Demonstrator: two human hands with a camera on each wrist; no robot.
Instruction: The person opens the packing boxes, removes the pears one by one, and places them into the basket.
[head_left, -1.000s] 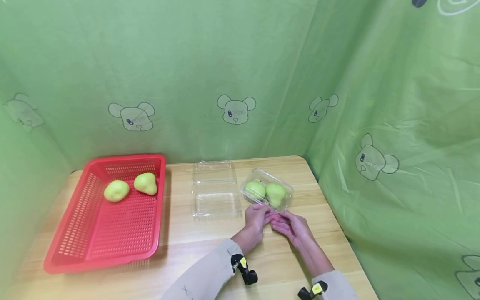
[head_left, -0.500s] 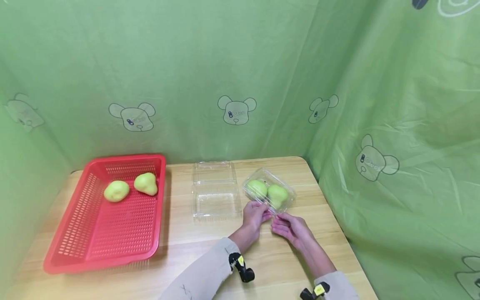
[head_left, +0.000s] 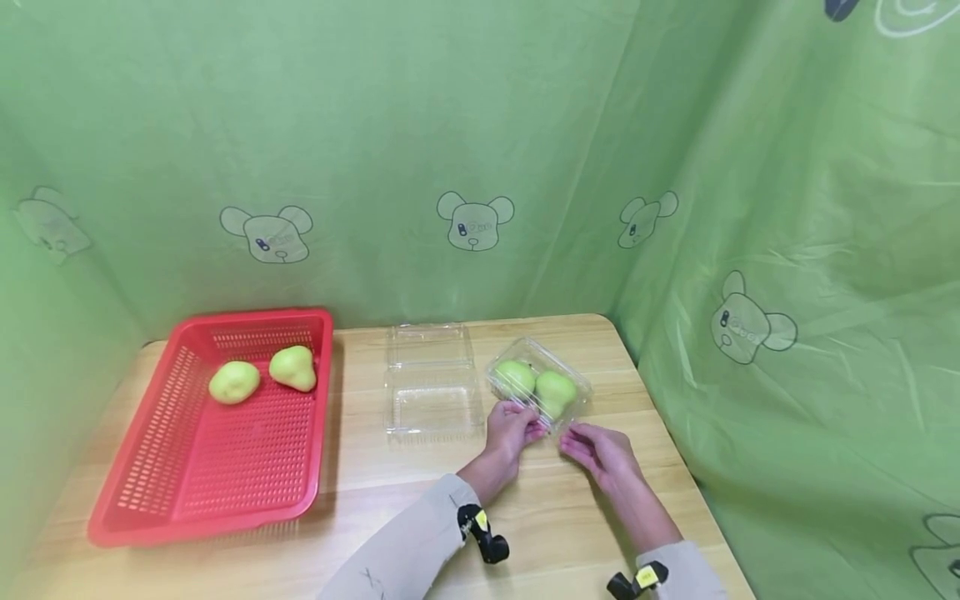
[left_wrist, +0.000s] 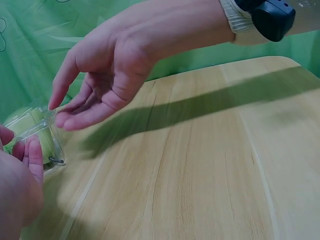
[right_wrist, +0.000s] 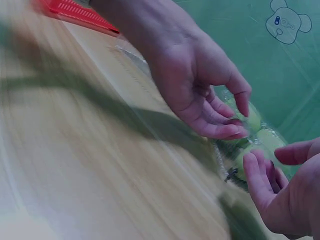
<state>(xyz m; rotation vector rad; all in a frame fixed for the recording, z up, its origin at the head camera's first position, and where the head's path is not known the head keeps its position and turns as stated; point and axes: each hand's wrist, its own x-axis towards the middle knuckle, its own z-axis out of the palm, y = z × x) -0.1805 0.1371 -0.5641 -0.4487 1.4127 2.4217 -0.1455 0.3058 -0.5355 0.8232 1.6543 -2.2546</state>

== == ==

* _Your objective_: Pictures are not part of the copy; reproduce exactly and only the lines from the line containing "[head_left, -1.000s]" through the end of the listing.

* _Solution for this task_:
[head_left, -1.000s] 
[head_left, -0.500s] 
[head_left, +0.000s] 
[left_wrist, +0.000s] 
[right_wrist, +0.000s] 
<state>(xyz m; rotation vector rad; all in a frame fixed for the recording, z up, its origin at the head camera's first position, and where the head's path is not known the head keeps its position and turns as stated; point and axes: each hand's wrist, its own x-axis towards the middle knuckle, its own z-axis out of the palm, y = z × x) -0.1805 0.1371 -0.5641 -0.4487 1.4127 2.4217 -0.1455 0.3058 -0.5355 0.8232 1.6543 -2.2546</state>

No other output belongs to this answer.